I looked at him for a long time and found that his eyes were not fluctuating. It seemed that he had already prepared mentally.

I guessed in my heart that my mother might have told him what I thought and knew that I had accepted the fact that they were together.

Can we... still be friends?I looked at him sincerely, with a strong desire in my heart.

I have no friends in school, and my relationship with either is good or bad. Although my friendship with him was formed by accident, it is undeniable that I really like to get along with him.

He is kind on weekdays and has no shortcomings without being arrogant. He doesn't show any impatient expression when he listens to some of the complaints I made before. Putting aside the fact that he deceived me, he is really a very good friend.

Most importantly, only by continuing to be friends with him can I see the scene of my mother having sex with him!

Yes, this shameless reason has become my main reason!

I never expected that I would fall to this point. I was just a few days old and I was tired of the videos that Lie Ji gave me. I was eager to see the latest scenes of the two of them. I even wanted to be on the scene and watch his passionate sex with my mother close up!

I feel like I have really changed, and that innocent self is gone forever!

friend?Lie Ji looked at me deeply, and a bright smile suddenly appeared on the corner of his mouth, and asked: Haven’t we always been friends?

I smiled as well when I looked at his warm smile. He was still so good at speaking and could always express the same meaning in the most comfortable words.

Then we walked and joked in the playground, and gradually the diaphragm between us seemed to disappear, and the feeling of fighting side by side returned to me again.

Ah, in my heart, you have always been my good brother.

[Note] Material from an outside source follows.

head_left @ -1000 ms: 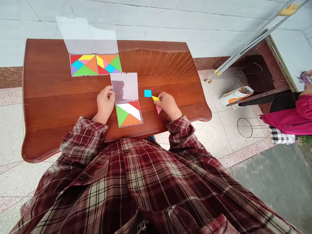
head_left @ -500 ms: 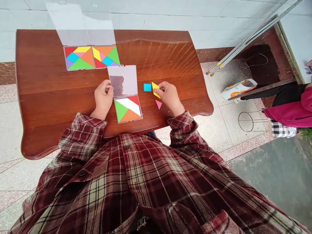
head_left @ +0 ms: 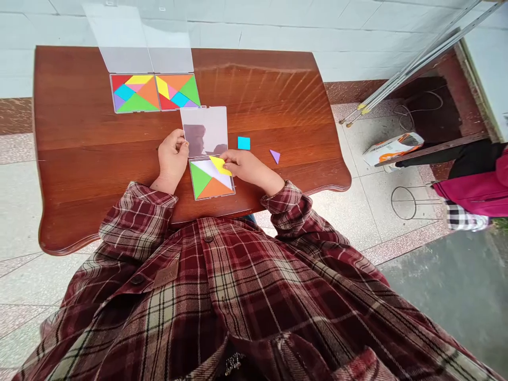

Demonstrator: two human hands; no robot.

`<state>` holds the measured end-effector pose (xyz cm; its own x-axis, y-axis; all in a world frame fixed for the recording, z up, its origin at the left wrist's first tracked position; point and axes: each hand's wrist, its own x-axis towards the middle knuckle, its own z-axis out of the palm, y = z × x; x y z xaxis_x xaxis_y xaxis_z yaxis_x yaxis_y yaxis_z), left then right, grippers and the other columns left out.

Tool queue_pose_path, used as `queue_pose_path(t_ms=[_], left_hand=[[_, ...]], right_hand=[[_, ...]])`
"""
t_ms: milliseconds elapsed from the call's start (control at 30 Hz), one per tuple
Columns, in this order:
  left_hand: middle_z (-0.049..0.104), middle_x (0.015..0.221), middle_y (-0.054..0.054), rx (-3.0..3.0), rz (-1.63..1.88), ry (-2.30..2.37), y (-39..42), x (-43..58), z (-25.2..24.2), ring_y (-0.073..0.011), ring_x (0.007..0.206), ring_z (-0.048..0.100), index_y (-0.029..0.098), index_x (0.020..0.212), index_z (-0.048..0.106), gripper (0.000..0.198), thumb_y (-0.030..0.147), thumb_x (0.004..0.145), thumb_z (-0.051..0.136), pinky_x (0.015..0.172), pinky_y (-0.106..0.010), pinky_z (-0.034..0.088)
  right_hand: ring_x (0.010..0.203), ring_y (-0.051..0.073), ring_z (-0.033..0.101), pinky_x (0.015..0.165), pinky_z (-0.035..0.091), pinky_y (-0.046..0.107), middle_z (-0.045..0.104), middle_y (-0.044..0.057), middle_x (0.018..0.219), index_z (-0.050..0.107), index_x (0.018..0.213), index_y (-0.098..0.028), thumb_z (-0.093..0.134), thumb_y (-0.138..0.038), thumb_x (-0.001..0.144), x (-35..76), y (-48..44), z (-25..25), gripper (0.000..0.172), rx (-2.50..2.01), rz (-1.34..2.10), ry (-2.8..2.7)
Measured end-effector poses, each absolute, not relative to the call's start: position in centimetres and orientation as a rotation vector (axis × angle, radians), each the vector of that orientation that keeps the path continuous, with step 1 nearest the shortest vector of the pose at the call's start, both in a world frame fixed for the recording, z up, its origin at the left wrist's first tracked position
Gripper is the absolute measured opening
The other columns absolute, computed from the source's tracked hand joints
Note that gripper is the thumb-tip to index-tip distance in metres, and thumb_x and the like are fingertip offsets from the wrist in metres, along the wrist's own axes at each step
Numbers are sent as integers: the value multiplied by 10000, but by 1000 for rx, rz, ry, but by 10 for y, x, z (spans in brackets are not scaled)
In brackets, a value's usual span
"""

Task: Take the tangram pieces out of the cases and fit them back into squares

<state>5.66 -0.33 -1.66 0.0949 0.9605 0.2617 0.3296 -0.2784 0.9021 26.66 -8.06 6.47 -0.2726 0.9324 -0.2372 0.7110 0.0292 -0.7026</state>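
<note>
Yellow parallelogram [head_left: 218,164] is gripped between the thumb and fingers of the right hand [head_left: 249,167], held tilted over the open square case [head_left: 203,166] near the worktop's [head_left: 79,159] front edge. Inside that case, a green triangle [head_left: 200,180] lies at the left and an orange triangle [head_left: 215,188] along the near side, with a white band showing beside them. The left hand [head_left: 172,157] has its fingers curled at the left edge of the raised clear lid [head_left: 206,123]; whether they grip it, I cannot tell. Right of the lid lies a blue square [head_left: 244,143], and farther right a purple triangle [head_left: 275,156]. Farther back on the left, two filled cases [head_left: 137,111] stand side by side, touching, their clear lids [head_left: 127,58] open toward the tiled wall [head_left: 270,29].
</note>
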Motion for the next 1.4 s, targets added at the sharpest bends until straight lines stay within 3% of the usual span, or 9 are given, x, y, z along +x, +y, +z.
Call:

I am really sorry for Teacher Li’s affairs!

When I arrived at the lawn of the playground, Lie Ji and I sat side by side looking up at the light blue sky.

A bird flew quickly, passing a light and cheerful trajectory across the light blue sky, which was very beautiful!

I could feel the guilt in Lieji's heart towards me, as well as his sincerity and importance to our friendship.

I have really let go of my mother's affairs, and I don't want Li Ji to mention that unhappy past again. Li Ji, stop talking about it, I have really decided to forget it. I just hope that you and your mother can be happy and happy, and not let her down on her deep affection for you.I turned my head and stared at him tightly, with an unprecedented serious look and asked solemnly: Tell me, do you really love your mother very much?Or just like her seductive body to play with?

Looking at my burning gaze, Lie Ji also condensed his expression and said solemnly: Ahe, I really like Teacher Li!Although... in bed, I like to humiliate her, it is just a sexual pleasure, not really looking down on her or insulting her. In my heart, she has always been a dignified and virtuous woman!I stared at Lie Ji for a long time, and he looked at me without any guilt, without any dodging in his eyes.

It was not until this moment that I completely felt relieved and felt relieved from the bottom of my heart.

Although the lust in my heart wants to see the scene of him having sex with my mother, I don’t want my mother who loves me very much to be emotionally deceived because her mother really loves him very much!

Good brother!I trust you!I showed him a sincere smile, and then we started chatting again, talking about interesting things about the school during this period, gossip news in a certain class, etc. The atmosphere was very harmonious for a while, and the laughter and joy were almost gone, and I also felt the happy feeling again.